Notes de méthodologie en bibliométrie
Délimitation du champ disciplinaire et de la granulométrie
If a precise delineation of fields is required, coarse-grained approaches usually fail to reach an acceptable trade-off in terms of recall-precision: Recalling more journals for inclusion of relevant articles is paid for by an excessive number of irrelevant ones. The alternative is a fine-grained delineation at the level of individual articles. Producers of indicators often rely on classical information retrieval processes based on lexical queries on titles, abstracts, or full texts. Recent advances in natural language processing techniques boost the potential of lexical methods. However, bibliometrics can also rely on kindred networks linked to self-representation of scientific communities, especially citation relations pioneered at ISI and Drexel University in the 1960s and 1970s (Garfield, 1970; Small & Griffith, 1974), or institutional arrangements. Citation relations in many forms (transactional, cocitation, bibliographic coupling, etc.) are particularly powerful techniques.

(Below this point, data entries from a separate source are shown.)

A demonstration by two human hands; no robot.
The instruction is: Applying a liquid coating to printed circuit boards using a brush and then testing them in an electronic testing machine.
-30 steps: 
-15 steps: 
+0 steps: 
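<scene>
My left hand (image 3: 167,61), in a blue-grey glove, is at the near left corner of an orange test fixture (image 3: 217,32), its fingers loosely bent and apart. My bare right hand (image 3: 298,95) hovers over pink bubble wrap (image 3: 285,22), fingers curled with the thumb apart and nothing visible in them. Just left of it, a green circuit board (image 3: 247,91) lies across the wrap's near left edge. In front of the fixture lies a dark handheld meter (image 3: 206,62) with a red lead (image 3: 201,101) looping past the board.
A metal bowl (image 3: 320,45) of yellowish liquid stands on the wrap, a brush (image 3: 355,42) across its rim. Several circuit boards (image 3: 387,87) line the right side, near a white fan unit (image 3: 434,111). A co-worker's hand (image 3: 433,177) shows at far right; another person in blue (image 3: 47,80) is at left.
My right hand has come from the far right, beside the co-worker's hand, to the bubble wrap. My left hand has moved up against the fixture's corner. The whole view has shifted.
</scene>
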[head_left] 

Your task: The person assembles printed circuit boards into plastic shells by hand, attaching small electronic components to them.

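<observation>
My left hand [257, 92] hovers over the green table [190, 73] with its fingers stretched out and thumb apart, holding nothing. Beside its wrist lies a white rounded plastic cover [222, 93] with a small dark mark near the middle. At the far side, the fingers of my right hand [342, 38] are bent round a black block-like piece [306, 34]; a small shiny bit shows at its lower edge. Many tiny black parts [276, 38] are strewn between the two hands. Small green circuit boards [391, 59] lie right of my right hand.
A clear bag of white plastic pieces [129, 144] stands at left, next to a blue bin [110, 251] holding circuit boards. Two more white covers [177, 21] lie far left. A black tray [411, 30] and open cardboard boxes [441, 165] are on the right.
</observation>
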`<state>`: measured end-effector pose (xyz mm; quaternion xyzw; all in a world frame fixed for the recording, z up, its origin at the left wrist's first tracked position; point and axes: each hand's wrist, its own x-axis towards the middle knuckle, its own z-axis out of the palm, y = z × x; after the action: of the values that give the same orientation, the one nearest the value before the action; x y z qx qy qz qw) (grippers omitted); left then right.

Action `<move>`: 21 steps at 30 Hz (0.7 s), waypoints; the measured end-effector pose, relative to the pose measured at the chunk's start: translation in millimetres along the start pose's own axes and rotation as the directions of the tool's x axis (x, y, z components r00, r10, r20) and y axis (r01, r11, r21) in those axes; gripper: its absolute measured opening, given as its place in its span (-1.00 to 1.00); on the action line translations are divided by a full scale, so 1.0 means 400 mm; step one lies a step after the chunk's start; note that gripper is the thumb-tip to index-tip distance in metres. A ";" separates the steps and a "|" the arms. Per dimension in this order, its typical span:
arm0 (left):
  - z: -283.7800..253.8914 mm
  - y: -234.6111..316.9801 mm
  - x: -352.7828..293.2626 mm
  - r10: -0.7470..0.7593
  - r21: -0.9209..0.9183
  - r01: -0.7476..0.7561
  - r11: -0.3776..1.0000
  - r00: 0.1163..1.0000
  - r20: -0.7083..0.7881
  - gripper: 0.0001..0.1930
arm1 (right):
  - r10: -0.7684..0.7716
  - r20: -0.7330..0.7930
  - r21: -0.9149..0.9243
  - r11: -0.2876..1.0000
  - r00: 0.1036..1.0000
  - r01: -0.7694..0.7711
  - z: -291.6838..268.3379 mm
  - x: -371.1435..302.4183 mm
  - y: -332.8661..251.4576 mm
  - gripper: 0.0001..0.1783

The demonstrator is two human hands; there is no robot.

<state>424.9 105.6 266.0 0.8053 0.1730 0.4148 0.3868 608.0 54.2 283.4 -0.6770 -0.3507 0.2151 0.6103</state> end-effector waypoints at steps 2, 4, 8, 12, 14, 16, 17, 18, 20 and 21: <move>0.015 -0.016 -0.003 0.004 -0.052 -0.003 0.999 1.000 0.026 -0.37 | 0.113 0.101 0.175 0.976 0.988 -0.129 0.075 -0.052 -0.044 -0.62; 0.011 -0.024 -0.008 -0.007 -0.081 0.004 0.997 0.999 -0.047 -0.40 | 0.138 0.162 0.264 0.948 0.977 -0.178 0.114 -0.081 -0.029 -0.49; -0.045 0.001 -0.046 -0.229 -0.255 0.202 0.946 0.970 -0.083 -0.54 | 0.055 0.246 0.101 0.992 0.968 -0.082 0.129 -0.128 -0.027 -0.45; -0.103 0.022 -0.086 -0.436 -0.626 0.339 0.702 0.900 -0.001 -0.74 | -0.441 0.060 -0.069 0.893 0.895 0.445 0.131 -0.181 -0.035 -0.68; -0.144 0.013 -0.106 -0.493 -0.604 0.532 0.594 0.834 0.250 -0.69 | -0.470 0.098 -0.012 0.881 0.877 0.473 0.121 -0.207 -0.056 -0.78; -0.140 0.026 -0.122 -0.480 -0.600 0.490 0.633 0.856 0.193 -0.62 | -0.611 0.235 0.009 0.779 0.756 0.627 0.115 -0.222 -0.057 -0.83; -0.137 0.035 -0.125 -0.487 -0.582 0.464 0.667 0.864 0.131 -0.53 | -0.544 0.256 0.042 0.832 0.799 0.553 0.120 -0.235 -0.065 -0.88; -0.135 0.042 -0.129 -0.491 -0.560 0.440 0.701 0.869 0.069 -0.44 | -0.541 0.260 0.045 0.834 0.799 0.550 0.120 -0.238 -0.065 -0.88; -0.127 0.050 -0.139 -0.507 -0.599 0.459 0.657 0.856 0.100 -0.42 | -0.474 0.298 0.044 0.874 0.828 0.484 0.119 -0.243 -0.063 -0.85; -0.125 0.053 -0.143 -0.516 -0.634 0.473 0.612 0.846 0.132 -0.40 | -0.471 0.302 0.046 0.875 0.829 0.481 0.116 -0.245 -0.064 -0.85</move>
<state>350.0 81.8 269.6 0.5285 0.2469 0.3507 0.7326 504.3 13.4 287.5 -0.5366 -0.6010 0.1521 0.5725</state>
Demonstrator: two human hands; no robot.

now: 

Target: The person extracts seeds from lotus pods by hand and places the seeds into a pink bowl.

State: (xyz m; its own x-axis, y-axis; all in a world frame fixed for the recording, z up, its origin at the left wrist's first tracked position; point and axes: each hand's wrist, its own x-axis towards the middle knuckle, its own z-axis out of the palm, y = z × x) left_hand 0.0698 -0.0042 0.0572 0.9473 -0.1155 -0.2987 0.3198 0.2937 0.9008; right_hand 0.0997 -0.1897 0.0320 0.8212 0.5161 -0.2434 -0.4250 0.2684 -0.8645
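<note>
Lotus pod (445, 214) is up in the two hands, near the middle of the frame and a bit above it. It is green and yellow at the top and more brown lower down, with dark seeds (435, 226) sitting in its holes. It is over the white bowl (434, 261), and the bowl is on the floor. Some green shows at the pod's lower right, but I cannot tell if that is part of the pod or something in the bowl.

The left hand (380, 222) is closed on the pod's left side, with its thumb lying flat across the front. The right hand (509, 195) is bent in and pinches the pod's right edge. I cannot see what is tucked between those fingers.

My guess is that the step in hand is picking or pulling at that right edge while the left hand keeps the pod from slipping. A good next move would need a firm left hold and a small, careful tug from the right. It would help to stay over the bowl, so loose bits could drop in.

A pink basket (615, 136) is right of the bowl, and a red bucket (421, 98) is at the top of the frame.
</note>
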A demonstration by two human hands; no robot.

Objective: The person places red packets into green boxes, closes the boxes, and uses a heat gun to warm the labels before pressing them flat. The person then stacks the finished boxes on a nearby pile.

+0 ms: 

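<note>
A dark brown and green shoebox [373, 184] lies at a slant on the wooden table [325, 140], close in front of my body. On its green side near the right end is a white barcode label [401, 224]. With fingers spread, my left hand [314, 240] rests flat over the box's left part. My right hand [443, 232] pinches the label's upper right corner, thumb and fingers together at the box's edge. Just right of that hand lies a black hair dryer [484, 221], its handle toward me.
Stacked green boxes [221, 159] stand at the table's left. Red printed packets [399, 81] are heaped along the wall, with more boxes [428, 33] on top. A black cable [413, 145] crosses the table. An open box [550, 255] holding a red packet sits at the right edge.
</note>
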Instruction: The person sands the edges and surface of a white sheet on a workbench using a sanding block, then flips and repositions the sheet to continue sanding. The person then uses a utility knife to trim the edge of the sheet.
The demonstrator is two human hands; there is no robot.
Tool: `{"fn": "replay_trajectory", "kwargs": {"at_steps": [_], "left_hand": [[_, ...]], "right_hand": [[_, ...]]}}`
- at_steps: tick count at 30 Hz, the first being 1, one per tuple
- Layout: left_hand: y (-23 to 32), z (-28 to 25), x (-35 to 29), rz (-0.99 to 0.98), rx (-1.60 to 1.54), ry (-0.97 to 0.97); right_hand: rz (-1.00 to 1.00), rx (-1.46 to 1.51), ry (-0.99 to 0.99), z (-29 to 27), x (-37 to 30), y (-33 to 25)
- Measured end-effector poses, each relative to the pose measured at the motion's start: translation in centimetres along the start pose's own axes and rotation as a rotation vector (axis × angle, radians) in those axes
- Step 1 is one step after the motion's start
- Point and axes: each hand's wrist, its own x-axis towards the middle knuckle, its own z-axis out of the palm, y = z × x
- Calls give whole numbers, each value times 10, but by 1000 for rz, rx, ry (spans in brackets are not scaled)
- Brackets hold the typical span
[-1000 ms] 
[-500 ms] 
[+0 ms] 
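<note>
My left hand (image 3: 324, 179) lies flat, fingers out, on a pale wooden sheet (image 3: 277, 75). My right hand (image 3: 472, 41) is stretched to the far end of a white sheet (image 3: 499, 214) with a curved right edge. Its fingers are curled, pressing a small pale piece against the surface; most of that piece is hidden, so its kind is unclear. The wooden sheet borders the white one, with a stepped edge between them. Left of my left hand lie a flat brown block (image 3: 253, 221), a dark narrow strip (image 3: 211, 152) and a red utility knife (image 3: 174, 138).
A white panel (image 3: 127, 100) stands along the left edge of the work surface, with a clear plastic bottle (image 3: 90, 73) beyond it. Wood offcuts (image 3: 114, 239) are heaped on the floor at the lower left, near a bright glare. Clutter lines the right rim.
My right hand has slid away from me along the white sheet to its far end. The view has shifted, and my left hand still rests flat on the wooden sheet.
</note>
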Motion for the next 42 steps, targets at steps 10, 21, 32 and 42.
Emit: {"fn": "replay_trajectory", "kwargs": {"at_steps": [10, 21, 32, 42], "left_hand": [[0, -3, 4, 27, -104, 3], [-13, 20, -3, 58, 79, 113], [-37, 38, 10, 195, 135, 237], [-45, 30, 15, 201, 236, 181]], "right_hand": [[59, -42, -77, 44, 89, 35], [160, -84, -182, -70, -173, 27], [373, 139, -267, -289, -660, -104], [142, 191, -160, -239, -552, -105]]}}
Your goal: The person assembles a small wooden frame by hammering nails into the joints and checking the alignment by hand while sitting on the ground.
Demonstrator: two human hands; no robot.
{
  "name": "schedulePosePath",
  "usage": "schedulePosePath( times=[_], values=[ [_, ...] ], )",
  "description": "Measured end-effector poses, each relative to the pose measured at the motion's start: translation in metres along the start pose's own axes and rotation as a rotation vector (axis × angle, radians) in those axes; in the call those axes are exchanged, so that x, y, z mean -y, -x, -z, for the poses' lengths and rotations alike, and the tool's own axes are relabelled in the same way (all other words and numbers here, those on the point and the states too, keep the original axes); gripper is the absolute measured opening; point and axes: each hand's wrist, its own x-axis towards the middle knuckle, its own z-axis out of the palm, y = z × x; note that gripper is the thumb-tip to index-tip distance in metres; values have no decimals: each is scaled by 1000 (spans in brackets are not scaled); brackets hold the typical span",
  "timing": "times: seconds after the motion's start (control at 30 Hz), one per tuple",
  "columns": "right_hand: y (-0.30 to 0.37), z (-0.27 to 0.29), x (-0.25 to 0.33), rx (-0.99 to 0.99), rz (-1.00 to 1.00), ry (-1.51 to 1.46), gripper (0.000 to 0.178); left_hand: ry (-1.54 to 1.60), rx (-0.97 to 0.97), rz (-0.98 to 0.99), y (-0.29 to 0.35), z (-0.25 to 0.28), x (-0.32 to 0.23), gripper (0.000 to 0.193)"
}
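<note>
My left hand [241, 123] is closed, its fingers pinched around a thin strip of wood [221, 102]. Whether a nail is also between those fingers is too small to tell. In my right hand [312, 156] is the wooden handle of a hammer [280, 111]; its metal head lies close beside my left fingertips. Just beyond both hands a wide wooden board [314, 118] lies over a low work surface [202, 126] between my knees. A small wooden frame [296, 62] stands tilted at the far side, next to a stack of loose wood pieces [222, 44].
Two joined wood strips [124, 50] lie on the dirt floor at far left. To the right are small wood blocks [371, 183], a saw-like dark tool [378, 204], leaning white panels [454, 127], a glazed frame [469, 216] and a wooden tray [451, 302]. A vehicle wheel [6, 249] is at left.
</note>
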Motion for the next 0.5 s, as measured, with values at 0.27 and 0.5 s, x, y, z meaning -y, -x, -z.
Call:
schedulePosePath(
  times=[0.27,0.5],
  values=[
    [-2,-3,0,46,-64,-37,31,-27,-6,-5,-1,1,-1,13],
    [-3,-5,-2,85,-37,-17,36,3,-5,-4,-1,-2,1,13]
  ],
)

In tricky emerging areas, citation may perform well, whereas lexical methods get trapped, but the reverse may happen. Each network conveys a particular rationale and, of course, the outcome is also sensitive to the statistical methods, choice of metric, and so on. How to build on the complementarity of techniques, together with expert or peer validation protocols, is a challenge for scientometrics. (
Zitt, Michel,
Facing Diversity of Science: A Challenge for Bibliometric Indicators, in
3 Measurement,
1,
38--49 (
2005),
http://www.obs-ost.fr/doc_attach/FacingDiversityOfScience.pdf 
)
Relevance of bibliometric indicators on scientific areas critically depends on the quality of their delineation. Macro-level studies, often based on a selected list of journals, accept a high degree of fuzziness. Micro-level studies rely on sets of individual articles in order to reduce noise and enhance precision of retrieval. The most usual information retrieval process is based on lexical queries with various levels of sophistication. In the experiment on Nanosciences reported here, this process was used as a first step, to delineate a 'seed' of literature. It has strong limitations, especially for emerging or transversal fields. In a second step, the alternative approach of citation linkages, was used to expand the bibliography starting from lexical seed. The extension process presented is ruled by three parameters, two deal with the cited side (threshold on citation score, and specificity towards the field), one with the citing side (threshold on the number of relevant references) interplaying in the 'referencing structure' function (RSF) introduced in a previous work. This type of combination proves effective for delineating the transversal field of Nanosciences. Further improvements of the method are discussed. (
Zitt, Michel & Bassecoulard, Elise,
Delineating complex scientific fields by an hybrid lexical-citation method: An application to nanosciences, in
42 Information Processing & Management,
6,
1513-1531 (
2006),
http://www.sciencedirect.com/science/article/B6VC8-4K42DTF-1/2/63e170974f277bb3cbb0d4c7877f56f7 
)